RAW DATA —

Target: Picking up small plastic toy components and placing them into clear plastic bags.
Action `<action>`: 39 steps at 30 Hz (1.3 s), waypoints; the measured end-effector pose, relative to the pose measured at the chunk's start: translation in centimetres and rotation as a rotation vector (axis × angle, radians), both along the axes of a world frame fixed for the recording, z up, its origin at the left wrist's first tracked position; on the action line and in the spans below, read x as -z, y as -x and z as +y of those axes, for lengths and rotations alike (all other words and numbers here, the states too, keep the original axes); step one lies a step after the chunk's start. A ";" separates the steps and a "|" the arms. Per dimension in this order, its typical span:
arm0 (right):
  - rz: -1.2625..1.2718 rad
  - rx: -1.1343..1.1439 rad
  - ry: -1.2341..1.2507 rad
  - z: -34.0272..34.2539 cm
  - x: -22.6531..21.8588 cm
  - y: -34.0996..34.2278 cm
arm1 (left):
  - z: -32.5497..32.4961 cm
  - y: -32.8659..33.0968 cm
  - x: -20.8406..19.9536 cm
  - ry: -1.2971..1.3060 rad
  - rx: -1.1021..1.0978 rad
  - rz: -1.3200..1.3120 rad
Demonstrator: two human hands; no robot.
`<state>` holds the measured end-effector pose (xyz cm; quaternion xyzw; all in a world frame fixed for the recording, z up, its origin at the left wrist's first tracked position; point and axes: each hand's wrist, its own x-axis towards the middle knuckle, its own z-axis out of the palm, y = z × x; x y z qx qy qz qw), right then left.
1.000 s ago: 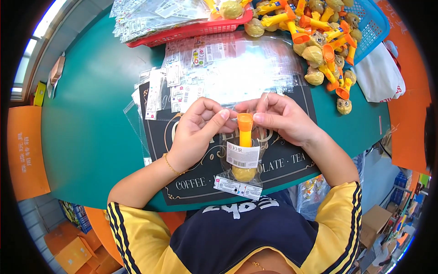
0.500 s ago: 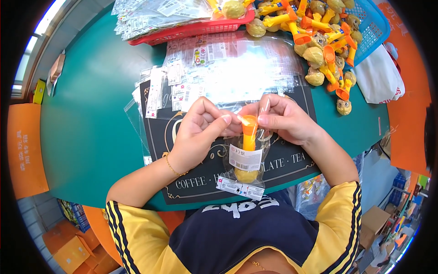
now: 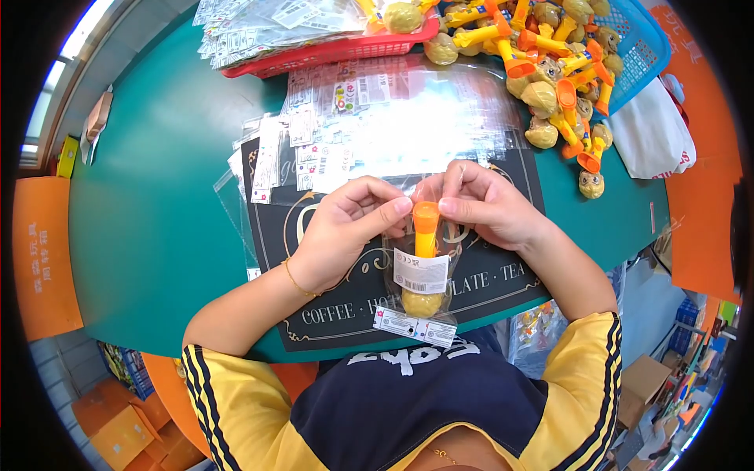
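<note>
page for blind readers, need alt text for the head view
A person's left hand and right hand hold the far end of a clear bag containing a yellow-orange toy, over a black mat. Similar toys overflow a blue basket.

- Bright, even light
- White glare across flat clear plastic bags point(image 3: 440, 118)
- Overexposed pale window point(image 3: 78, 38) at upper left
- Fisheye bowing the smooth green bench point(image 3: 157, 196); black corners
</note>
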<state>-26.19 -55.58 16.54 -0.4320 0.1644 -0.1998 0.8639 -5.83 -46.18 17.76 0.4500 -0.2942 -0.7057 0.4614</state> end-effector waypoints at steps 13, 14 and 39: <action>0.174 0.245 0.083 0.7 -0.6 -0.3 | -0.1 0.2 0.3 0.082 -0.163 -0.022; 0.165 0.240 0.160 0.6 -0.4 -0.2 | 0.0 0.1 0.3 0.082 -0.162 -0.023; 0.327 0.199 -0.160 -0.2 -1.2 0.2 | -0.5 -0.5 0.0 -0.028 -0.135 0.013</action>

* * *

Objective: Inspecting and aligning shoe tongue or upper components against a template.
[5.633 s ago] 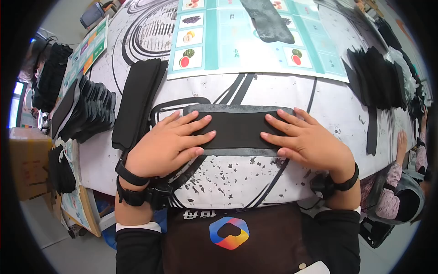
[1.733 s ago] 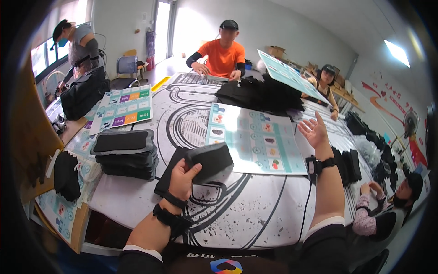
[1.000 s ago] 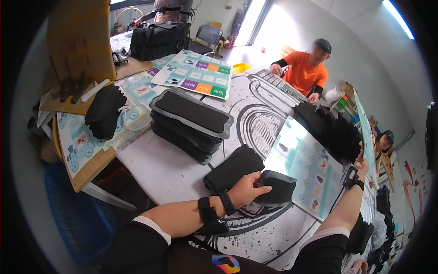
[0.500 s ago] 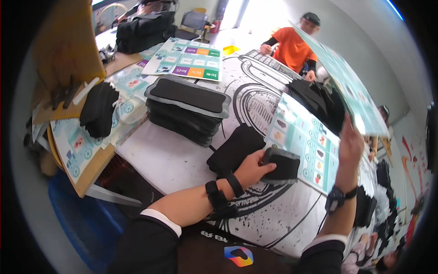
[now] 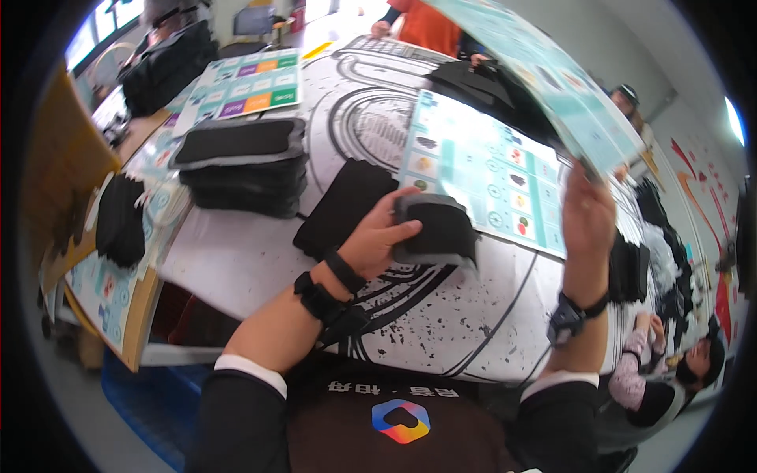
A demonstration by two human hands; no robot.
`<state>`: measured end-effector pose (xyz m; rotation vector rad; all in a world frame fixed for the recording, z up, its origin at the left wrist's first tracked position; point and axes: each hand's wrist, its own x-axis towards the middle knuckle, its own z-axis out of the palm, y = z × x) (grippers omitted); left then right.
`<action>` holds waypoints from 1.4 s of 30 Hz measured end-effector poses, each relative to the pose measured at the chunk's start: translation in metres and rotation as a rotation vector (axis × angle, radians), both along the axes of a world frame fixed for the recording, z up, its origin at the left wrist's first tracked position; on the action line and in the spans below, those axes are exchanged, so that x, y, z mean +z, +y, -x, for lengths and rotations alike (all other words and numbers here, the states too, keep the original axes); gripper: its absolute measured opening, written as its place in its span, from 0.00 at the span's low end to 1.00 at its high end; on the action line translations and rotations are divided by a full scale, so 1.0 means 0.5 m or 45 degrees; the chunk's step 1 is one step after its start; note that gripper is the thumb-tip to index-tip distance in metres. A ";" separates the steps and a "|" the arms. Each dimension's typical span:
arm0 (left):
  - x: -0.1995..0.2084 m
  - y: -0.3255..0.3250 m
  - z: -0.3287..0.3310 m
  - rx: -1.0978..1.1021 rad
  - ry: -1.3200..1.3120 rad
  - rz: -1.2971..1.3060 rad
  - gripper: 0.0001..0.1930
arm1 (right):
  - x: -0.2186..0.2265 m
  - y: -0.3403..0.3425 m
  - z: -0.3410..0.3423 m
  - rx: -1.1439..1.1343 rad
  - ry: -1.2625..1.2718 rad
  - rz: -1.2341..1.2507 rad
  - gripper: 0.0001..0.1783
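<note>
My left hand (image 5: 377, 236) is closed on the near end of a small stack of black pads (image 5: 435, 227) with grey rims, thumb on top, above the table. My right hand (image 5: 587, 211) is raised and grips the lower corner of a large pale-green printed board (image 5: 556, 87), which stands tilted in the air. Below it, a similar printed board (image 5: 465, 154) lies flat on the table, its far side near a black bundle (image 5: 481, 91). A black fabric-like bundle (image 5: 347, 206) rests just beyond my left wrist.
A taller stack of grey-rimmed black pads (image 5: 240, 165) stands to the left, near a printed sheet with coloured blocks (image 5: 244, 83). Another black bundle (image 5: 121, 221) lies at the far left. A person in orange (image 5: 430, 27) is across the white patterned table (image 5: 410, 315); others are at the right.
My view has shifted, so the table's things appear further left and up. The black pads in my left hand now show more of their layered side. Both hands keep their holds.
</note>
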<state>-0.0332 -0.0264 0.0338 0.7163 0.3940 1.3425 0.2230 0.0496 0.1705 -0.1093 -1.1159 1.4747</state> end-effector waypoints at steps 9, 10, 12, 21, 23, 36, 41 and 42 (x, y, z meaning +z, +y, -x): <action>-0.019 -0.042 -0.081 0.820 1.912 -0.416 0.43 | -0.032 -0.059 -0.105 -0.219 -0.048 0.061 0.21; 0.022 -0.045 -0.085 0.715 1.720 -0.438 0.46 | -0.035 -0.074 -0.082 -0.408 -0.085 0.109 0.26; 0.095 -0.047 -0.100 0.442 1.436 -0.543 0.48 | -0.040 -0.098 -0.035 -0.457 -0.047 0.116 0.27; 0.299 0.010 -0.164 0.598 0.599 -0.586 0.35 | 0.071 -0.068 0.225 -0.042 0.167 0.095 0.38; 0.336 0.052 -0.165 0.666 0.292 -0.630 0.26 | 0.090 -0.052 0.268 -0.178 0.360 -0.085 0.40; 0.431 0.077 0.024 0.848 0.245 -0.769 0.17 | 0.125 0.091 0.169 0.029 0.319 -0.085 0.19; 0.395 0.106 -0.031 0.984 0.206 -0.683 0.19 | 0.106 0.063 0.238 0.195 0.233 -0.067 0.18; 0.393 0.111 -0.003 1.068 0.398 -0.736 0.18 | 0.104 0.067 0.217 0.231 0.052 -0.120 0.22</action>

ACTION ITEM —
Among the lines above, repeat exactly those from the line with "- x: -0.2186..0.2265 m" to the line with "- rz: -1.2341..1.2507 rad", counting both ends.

EXERCISE SOLUTION —
  - x: -0.2186..0.2265 m
  - y: -0.3403..0.3425 m
  - z: -0.3410..0.3423 m
  - rx: -1.1439..1.1343 rad
  - ry: -1.2625..1.2718 rad
  - rz: -1.2341..1.2507 rad

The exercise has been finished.